Balcani: non è più tempo di aiuti
A Civitas un seminario sullo sviluppo locale nei Balcani. Proposto dall’Osservatorio sui Balcani un gruppo di elaborazione e riflessione che porti alla definizione di un "decalogo" per chi si occuperà di progetti di sviluppo economico nel sud est Europa.
"Occorre tener conto dell’ipotesi più volte prospettata da Paolo Rumiz, giornalista di Repubblica: molte forze nazionaliste dei paesi del sud est Europa sono contro l’integrazione di quest’area nell’Unione europea. Per mantenerne l’alto grado di deregolamentazione, interpretata come stimolo ad un certo sviluppo economico". Lo ha ricordato Michele Nardelli, dell’Osservatorio sui Balcani, nella sua relazione introduttiva all’incontro di lavoro su "Percorsi di economia locale nei Balcani" tenutosi ieri a Civitas, la fiera del terzo settore di Padova.

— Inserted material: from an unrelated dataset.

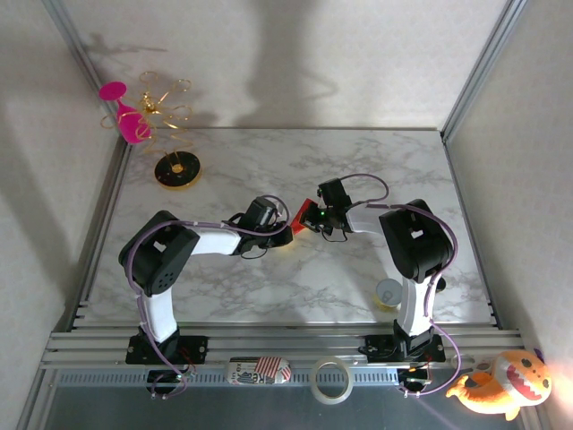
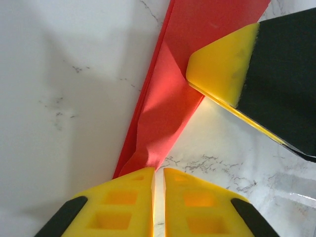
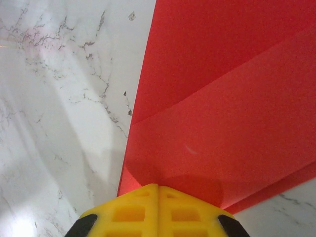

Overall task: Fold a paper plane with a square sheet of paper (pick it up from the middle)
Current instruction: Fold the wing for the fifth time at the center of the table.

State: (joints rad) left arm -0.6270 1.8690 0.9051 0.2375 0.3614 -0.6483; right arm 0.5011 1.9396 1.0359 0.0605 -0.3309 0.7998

"I Balcani sono paradigmatici per comprendere la post-modernità ed escono dalle categorie tradizionali. Non rientrano ad esempio nelle dicotomie nord-sud, paesi ricchi-paesi poveri e forse anche per questo sembrano quasi rimossi dallo stesso movimento no-new-global" ha aggiunto Nardelli mettendo poi in dubbio lo stesso concetto di "transizione" di questi paesi "da dove a dove? Questi paesi hanno già un’economia di mercato, una specifica economia di mercato. Si potrebbe anzi dire abbiano subito
un’esplosione dell’economia di mercato".
All’incontro, organizzato dall’Osservatorio sui Balcani in collaborazione con il Consorzio Pluriverso, che raggruppa al suo interno una decina di cooperative sociali, ong ed associazioni con lo scopo di realizzare interventi di cooperazione economica e decentrata, erano presenti anche esponenti di ong ed associazioni attivi in questi anni nei Balcani. Tra questi Claudio Bertoni, del Commercio Alternativo di Ferrara, che da una anno segue la commercializzazione di Miele ed alcuni prodotti tipici provenienti dalla Croazia e dalla Bosnia Erzegovina: "tutti i criteri secondo i quali opera il commercio alternativo vengono messi in difficoltà nei Balcani. Ad esempio non si incontra alcun soggetto organizzato, non esistono cooperative, non esistono comunità di villaggio; quelle che esistono sono spesso solo strumentali all’ottenimento di un finanziamento e quindi non in grado di promuovere e sostenere un vero processo di sviluppo delle capacità". Secondo Bertoni occorre anche confrontarsi sulla qualità di queste produzioni "spesso ci scontriamo con prezzi relativamente alti e la qualità non è sempre buona. E non esistono soggetti collettivi capaci di garantire un percorso verso standard di qualità più alti".
Massimo Lancietti, anche lui tra i presenti, ha seguito per due anni un progetto di sviluppo rurale in Albania. "Prima di parlare di integrazione dei Balcani in Europa occorrerebbe iniziare a discutere di integrazione nei Balcani. Esistono spesso, a partire dal livello delle infrastrutture, divari anche molto ampi, che limitano gli scambi interni" per poi aggiungere un altro contributo al dibattito: "si può parlare di sviluppo locale, di sviluppo delle risorse e dei prodotti locali ma poi ci si scontra con problematiche inerenti a politiche nazionali ed internazionali. Il mercato agroalimentare dei paesi balcanici viene ad esempio sbaragliato dalla vicinanza di Italia e Grecia che producono a livello qualitativo migliore ed a prezzi inferiori. Abbiamo ad esempio tentato di lanciare un olio albanese ma il nostro prezzo era in media di ¼ superiore rispetto a quello di mercato".
Per approfondire queste tematiche, durante l’incontro di lavoro solo accennate od introdotte come stimolo per futura riflessione, l’Osservatorio sui Balcani ha proposto un gruppo di elaborazione e riflessione permanente con lo scopo di arrivare a definire un documento di lavoro, sotto forma ad esempio di decalogo, che possa essere utile a tutti coloro, associazioni ed ong, che si occupano ed occuperanno in futuro di sviluppo locale nei Balcani.